● **PROBLEM TO SOLVE**: If a line contains "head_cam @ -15", it is the last one to write out; begin with the first line of the records and copy each exactly.
RECORDS FOR THE EXERCISE below:
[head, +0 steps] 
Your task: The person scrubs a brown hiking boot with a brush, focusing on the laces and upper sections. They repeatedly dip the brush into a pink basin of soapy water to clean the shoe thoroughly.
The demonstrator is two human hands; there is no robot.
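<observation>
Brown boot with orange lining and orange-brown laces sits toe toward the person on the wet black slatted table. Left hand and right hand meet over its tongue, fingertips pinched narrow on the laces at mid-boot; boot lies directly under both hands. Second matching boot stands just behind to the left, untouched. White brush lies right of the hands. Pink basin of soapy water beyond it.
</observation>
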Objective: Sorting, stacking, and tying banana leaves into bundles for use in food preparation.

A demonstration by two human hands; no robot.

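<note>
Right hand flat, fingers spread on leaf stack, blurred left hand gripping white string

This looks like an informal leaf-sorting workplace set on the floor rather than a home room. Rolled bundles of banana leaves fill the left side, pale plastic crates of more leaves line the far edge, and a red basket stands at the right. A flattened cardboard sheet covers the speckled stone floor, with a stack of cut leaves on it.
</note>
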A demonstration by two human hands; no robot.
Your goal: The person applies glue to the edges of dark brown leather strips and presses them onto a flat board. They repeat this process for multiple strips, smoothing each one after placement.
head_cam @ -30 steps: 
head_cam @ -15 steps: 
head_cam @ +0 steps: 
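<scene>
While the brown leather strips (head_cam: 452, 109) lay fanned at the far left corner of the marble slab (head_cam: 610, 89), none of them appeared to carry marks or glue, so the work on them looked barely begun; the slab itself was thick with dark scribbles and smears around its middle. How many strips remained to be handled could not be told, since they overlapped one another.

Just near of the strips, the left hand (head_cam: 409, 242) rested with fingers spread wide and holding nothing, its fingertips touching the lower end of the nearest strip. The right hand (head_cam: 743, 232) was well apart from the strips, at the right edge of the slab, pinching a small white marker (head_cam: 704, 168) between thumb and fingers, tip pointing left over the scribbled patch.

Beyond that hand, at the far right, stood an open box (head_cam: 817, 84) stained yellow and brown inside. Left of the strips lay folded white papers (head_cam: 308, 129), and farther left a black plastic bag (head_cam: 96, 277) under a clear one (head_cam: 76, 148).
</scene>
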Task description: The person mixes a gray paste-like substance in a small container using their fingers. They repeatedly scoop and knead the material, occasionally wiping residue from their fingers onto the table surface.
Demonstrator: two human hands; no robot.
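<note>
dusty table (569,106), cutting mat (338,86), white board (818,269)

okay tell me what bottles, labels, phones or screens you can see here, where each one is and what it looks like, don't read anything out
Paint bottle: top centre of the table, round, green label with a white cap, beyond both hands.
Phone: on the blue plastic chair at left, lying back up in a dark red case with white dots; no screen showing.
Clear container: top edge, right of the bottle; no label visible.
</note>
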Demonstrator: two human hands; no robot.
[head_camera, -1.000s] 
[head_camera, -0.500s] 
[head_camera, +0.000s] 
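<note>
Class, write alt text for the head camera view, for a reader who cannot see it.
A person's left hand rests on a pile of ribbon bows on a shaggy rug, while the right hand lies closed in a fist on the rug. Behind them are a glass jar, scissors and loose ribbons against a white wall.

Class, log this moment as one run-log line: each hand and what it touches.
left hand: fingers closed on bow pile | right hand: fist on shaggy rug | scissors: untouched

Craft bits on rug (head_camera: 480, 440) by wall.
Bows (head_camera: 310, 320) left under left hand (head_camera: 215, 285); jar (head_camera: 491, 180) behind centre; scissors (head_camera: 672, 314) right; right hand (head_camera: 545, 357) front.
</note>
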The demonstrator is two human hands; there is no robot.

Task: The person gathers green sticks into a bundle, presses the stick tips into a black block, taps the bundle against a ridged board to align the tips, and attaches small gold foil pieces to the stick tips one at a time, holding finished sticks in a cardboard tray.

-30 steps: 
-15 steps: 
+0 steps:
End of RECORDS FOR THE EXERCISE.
● **THE COMPLETED TASK**:
[head, +0 steps] 
Your task: The person scrubs a brown hiking boot with a brush, focusing on the laces and upper sections. They repeatedly dip the brush into a pink basin of soapy water to clean the shoe thoroughly.
The demonstrator is two human hands; there is no robot.
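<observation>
Brown boot with orange lining and orange-brown laces sits toe toward the person on the wet black slatted table. Left hand and right hand meet over its tongue, fingertips pinched narrow on the laces at mid-boot; boot lies directly under both hands. Second matching boot stands just behind to the left, untouched. White brush lies right of the hands. Pink basin of soapy water beyond it.
</observation>
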Objective: Sorting, stacking, and tying banana leaves into bundles for use in food preparation.

A demonstration by two human hands; no robot.

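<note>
Right hand flat, fingers spread on leaf stack, blurred left hand gripping white string

This looks like an informal leaf-sorting workplace set on the floor rather than a home room. Rolled bundles of banana leaves fill the left side, pale plastic crates of more leaves line the far edge, and a red basket stands at the right. A flattened cardboard sheet covers the speckled stone floor, with a stack of cut leaves on it.
</note>
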A demonstration by two human hands; no robot.
Your goal: The person applies glue to the edges of dark brown leather strips and presses them onto a flat board. They repeat this process for multiple strips, smoothing each one after placement.
head_cam @ -30 steps: 
head_cam @ -15 steps: 

The answer has been written out in full.